Par ailleurs, le CNSR insiste concernant les téléphones portables : « L’usage du téléphone crée un surrisque lié à son fort effet distracteur. La dangerosité existe indifféremment du mode d’usage (tenu en main avec utilisation des écrans smartphone ou vocal, ou main libre) et du mode de déplacement (voitures, deux-roues motorisés, vélos et même piétons) car son usage entraîne « une compétition d’attention » par phénomène de double tâche. Le téléphone est impliqué dans 10 % des accidents corporels. Une information claire et objective doit être délivrée autour d’un message fort de non utilisation du téléphone lorsqu’on se déplace sur une voie de circulation. L’aide à l’auto-régulation de l’usage du téléphone doit être promue et la technologie mise à contribution pour proposer des possibilités de déconnexion automatiques ou volontaires en action de conduite. Des moyens de « contrôle-sanction » doivent être développés pour lutter contre les plus récalcitrants, car le nombre des infractions relevées reste à un faible niveau au regard du non-respect des règles ».
Là encore, il n'est pas rare de voir des utilisateurs de trottinette électrique filmer ou commenter leur chevauchée grâce à leur téléphone portable.

Système Sûr
 

Enfin, le CNSR plaide d’une manière générale pour l’adoption en France du « Système Sûr pour la sécurité routière [qui] part du principe que l'usager est faillible et vulnérable et que pour limiter la survenance d’accidents et leur gravité, le système de gestion des risques doit pouvoir s’appuyer à la fois sur une régulation adaptée des vitesses et sur une organisation intégrée des différents niveaux d’intervention permettant des protections multiples en cas de défaillance. (…) Alors que les chiffres de l'insécurité routière ne baissent plus de manière significative, l'approche de Système Sûr peut proposer un cadre fédérateur pour aider les acteurs à se mobiliser et impulser un nouvel élan pour faire face aux mutations de nos déplacements ».

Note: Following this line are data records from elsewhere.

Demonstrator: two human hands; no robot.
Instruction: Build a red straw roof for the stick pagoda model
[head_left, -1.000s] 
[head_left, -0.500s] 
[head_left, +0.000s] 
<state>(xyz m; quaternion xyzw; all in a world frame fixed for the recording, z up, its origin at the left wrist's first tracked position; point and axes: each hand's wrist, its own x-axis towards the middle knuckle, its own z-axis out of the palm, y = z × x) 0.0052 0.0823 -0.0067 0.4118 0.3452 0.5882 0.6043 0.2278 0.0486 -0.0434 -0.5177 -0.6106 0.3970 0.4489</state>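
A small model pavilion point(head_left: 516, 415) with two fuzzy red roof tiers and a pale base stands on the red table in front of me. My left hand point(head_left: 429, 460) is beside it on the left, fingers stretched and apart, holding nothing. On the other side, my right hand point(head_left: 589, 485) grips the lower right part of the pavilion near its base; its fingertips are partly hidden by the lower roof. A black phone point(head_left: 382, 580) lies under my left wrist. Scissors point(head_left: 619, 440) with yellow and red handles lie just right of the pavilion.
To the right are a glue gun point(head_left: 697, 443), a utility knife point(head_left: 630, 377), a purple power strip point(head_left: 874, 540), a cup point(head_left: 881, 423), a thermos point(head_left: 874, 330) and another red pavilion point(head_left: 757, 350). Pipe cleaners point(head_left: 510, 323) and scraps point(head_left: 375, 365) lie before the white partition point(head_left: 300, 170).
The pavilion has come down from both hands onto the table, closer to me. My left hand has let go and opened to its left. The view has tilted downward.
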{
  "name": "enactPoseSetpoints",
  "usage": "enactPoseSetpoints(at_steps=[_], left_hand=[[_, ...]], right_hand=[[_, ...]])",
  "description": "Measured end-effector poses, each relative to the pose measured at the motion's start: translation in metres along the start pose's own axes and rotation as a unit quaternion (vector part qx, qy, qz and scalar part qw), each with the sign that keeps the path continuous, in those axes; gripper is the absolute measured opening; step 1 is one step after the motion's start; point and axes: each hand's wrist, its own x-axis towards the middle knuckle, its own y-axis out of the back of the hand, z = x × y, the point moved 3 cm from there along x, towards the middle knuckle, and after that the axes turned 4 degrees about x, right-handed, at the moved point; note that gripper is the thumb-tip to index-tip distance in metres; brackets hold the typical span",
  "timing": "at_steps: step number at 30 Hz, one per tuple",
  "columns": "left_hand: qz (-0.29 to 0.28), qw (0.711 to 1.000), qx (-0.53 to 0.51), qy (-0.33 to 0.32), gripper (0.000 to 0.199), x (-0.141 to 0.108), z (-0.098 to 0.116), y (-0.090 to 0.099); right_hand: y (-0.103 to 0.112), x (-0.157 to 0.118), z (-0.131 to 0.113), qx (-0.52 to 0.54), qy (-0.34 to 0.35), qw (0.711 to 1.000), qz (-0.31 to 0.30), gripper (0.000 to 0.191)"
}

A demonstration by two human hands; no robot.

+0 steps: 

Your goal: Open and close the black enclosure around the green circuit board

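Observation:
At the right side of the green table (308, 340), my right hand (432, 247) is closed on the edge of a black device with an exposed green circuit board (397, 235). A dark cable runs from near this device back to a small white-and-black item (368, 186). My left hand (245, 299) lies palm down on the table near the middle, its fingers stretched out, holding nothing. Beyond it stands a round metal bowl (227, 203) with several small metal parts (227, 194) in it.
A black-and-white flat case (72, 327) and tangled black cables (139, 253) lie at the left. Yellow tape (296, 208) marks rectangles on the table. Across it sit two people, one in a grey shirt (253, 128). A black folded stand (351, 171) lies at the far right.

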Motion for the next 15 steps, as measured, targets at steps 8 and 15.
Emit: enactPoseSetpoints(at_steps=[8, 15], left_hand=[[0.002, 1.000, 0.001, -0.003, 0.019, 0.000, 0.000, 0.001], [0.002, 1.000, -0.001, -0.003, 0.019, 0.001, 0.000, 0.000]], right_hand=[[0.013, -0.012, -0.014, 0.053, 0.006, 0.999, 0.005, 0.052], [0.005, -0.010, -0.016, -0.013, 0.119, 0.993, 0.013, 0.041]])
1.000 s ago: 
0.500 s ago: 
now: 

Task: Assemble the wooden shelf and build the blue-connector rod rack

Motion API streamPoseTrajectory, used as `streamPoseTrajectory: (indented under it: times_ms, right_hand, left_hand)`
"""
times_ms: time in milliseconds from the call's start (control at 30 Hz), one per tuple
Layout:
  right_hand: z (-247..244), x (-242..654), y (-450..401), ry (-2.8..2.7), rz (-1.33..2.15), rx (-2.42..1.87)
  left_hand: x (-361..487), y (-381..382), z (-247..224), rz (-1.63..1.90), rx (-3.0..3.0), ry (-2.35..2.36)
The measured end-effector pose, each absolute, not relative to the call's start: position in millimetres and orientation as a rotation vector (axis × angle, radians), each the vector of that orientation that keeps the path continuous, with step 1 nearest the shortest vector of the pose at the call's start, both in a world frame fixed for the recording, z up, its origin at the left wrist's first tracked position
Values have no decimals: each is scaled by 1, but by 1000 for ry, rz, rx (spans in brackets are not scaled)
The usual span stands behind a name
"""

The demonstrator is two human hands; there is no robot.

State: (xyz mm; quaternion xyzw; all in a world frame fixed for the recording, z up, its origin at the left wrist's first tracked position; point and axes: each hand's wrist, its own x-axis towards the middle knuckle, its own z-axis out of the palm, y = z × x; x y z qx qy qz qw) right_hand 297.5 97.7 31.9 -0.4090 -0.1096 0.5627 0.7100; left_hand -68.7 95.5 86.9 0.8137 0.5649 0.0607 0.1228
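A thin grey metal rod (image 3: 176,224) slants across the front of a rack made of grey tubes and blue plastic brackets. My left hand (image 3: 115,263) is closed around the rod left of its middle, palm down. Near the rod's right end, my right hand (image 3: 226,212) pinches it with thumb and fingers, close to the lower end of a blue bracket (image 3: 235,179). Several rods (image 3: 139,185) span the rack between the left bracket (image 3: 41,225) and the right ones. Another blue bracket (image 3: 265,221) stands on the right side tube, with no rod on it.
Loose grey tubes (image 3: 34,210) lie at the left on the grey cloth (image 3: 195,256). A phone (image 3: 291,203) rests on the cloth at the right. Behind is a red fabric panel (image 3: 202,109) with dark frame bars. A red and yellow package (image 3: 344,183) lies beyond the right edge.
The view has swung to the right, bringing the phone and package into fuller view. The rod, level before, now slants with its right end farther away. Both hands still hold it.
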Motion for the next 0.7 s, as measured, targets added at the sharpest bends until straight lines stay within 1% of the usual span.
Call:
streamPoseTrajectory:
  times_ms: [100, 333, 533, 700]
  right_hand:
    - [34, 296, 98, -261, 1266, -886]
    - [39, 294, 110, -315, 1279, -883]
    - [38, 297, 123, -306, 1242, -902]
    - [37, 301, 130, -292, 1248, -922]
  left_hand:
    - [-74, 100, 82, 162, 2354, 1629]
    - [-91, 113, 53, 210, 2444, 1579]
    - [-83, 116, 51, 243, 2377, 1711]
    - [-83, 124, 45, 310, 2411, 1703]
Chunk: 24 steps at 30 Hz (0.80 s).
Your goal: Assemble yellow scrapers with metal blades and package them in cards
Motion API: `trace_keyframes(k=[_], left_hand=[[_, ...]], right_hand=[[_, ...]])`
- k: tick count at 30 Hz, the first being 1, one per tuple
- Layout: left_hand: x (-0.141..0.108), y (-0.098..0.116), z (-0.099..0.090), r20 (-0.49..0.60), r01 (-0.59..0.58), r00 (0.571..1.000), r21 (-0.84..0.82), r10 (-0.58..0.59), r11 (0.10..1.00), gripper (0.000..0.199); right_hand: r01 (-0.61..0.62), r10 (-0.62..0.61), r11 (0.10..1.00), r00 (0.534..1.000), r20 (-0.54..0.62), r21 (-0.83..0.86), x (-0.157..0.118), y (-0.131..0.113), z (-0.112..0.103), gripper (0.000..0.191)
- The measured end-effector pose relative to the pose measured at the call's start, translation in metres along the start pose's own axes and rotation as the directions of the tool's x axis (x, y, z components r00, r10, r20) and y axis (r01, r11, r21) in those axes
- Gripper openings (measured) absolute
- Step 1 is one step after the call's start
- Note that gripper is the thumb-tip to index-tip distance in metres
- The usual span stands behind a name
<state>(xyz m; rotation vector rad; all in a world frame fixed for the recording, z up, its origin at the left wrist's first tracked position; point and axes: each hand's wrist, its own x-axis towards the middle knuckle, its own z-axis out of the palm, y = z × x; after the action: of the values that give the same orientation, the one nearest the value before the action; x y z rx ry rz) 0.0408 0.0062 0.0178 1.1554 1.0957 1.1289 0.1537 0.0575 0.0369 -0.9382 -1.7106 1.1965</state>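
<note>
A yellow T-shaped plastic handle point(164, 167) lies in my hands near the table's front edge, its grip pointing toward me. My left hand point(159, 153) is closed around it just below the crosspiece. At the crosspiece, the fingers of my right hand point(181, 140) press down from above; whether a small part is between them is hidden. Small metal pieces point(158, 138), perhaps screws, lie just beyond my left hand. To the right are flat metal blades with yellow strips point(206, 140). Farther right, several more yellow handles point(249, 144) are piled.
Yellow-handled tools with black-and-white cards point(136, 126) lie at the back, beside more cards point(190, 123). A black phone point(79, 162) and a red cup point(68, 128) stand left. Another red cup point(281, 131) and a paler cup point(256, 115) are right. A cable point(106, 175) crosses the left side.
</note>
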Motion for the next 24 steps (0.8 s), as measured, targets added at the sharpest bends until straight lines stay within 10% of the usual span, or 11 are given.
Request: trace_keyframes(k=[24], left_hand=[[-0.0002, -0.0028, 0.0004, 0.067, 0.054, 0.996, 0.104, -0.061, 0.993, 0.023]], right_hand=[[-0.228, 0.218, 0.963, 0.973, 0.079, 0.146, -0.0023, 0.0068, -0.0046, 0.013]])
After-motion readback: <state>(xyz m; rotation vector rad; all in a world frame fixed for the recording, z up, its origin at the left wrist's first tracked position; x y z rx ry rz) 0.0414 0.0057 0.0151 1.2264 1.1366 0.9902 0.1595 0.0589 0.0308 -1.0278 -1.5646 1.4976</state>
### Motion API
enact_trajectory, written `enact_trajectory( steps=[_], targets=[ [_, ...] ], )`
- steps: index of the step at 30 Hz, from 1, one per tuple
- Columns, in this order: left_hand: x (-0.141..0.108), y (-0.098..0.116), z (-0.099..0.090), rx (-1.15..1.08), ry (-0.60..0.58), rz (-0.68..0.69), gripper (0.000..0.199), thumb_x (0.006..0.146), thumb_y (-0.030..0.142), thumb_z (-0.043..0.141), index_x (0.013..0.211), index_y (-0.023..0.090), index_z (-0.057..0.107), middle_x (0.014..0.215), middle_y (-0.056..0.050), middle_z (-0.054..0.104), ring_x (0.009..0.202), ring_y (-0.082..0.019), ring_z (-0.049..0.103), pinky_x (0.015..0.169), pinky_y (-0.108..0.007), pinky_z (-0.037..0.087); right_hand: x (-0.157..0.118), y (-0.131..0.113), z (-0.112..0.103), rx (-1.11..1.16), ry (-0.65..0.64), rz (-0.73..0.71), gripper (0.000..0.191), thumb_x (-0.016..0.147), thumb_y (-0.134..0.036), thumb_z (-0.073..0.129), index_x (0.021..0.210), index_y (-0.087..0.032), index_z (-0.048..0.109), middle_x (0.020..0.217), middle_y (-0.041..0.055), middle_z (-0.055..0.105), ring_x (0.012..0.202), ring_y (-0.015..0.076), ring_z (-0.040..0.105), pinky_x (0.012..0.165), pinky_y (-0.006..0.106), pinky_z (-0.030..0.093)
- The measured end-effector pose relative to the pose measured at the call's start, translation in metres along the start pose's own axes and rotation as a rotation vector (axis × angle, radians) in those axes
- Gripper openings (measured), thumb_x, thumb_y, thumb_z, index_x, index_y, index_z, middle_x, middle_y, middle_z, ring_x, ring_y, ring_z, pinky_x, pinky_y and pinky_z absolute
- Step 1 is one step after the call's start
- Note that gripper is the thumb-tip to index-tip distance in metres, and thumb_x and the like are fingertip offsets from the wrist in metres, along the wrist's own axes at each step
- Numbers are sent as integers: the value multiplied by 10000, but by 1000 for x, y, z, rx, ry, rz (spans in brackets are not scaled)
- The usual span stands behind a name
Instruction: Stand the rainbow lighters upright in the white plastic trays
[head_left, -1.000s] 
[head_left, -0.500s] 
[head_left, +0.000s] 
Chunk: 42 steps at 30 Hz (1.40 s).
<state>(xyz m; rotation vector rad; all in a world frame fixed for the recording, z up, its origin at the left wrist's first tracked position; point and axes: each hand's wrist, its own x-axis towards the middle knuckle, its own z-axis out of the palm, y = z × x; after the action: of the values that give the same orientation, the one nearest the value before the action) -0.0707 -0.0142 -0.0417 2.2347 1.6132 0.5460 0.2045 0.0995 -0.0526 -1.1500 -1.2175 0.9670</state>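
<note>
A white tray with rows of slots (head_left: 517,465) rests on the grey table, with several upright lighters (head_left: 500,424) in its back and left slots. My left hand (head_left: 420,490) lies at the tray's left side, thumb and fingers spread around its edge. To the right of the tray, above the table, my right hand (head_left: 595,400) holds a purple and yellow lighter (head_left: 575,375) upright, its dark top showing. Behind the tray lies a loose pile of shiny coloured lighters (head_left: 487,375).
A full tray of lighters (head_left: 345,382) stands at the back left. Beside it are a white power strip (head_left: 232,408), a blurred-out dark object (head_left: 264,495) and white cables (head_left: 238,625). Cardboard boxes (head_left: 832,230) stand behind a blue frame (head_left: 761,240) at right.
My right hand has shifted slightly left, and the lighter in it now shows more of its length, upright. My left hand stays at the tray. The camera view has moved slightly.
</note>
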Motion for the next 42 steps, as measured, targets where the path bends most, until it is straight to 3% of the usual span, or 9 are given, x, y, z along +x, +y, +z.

Une nouvelle spécialisation orthopédique
 

Qu’il s’agisse des autorégulations des gérants de trottinette ou d’une impulsion politique plus large (encore attendue), il est à espérer qu’elles permettront une véritable prise de conscience chez les utilisateurs de trottinette. En effet, outre les 24 décès déplorés chez des conducteurs d’EDP, les nombreuses blessures représentent désormais une activité importante pour les chirurgiens orthopédistes des grandes villes.
https://www.whatsupdoc-lemag.fr/diaporama/je-suis-un-dessinateur-qui-aurait-adore-faire-medecine-la-jai-voulu-aborder-labsurdie-les
« Cette semaine, j'ai opéré deux fractures de la main, deux fractures du poignet : quatre patients après des chutes à trottinettes », explique par exemple le Dr Olivier Hérisson, chirurgien orthopédiste pour un service d'urgences de la main et du membre supérieur qui opère près de 300 accidentés de trottinettes électriques par an, dont un quart de mineurs. « Cette traumatologie peut être évitée facilement et réorientée vers des centres spécialisés pour éviter d'engorger les services d'urgences qui ont d'autres priorités » remarque-t-il interrogé par RMC.